Her father’s best friend had been given the grave task.  His gray eyes showed sadness and the tufts of gray hair poking out from under his helmet were disheveled.  Wrinkles around the eyes showed the wear of this act, and his hesitation to retrieve her, and escort her out onto the platform.  He released a heavy sigh and reached out for her.


“Sophie, it’s time.”


She felt numb.  All the anger had drained from her and now the fear had set in.  Her heart began to palpitate rapidly, and she felt the tears started.  She turned away ashamed for being weak.


Why can’t I be stronger?  Many have gone before me.  We have to choose to accept this… but I am not ready.

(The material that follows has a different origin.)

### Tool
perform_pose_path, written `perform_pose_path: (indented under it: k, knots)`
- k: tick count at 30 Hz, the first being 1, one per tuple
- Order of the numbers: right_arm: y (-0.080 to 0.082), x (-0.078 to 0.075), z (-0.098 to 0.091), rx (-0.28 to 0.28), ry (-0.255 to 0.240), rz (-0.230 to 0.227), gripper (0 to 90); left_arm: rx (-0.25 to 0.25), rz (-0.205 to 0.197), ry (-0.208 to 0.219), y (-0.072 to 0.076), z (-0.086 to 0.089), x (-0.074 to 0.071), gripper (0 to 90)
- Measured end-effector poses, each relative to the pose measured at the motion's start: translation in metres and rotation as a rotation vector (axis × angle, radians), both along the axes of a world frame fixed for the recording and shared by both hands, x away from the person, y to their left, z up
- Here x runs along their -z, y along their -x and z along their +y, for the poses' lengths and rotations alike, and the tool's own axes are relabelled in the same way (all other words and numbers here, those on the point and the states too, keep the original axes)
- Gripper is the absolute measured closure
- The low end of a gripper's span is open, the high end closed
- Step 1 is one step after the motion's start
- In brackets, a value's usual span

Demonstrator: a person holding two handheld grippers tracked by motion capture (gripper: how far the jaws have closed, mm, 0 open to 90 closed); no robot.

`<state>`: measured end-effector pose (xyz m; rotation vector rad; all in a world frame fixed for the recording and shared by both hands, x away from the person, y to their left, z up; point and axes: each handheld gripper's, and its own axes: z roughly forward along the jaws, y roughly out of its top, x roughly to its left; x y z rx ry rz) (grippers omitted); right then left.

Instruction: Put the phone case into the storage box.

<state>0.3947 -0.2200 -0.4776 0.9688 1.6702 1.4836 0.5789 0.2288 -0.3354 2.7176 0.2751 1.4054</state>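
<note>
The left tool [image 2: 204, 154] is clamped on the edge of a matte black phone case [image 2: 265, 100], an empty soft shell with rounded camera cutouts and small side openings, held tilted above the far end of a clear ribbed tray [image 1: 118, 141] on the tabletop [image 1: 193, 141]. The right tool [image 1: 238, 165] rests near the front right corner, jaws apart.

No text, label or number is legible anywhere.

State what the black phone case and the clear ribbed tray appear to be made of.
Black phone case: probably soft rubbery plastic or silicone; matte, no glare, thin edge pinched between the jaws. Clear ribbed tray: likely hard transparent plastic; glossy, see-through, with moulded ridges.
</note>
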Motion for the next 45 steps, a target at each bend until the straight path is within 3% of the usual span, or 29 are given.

Sophie couldn’t move, and she looked up for help.  She needed his strength, or his guidance.  Davin’s eyes softened and he looked down for a moment.  Sophie saw a stray tear and her heart softened, clenching her teeth and hands; she decided to be strong.  His eyes fixed on her knees, and she felt inclined to follow his gaze.  Dirt had clumped upon her knees, and streaked down her shins, covering the tops of her feet.  With another sigh, he knelt before and began to brush away the dirt briskly.


Sophie watched and smiled, because at this moment, he reminded her of her father, and maybe it was the best he could do for his best friend at this moment.  Davin had fathered her, and raised her along with his three sons.  He took care of her, while her parents were away or when someone fell ill.  He had taught her how to shoot an arrow and showed her the different animal tracks.  He definitely had scolded her like her father did a number of times.  She could see the heartache in his eyes now, and recognized the grief this moment would cause him.  Sophie saw another tear and knew he had accepted her as one of his own children the day she was born, and was torn between protecting her like a father and fulfilling a duty required of the king’s guard.


“It isn’t fair,” he whispered, returning to his feet.  “It shouldn’t have to be you.”


Sophie could only smile and felt a tear run down her cheek.   She reached out and gripped his arm, nodding in agreement.


“Yes, but it is my duty, and it is time.”


Davin gave Sophie a quick hug, then brushed away her tears.


“Let us go now.”


He moved around to her back, then placed his palm against her upper back for support.


“Lead the way,” he said.  “May the goddess forgive us of this travesty.”


Sophie began to slowly shuffle forward, stumbling slightly, but Davin held her up, smiling down for encouragement.  She smiled up, trying to ignore the fear that had made her forget her own legs.


“Bring out the girl,” a stranger bellowed outside, then a loud roar of applause and cheer followed.  Sophie trembled with anger, forgetting her fear and the pain.  She straightened her neck, and couldn’t fight the urge to look out into the light with contempt and disgust.


It isn’t fair.


“Ignore them, Sophie,” Davin whispered into her ear.  “Be strong and walk with dignity.  Don’t let them think you are a dog.”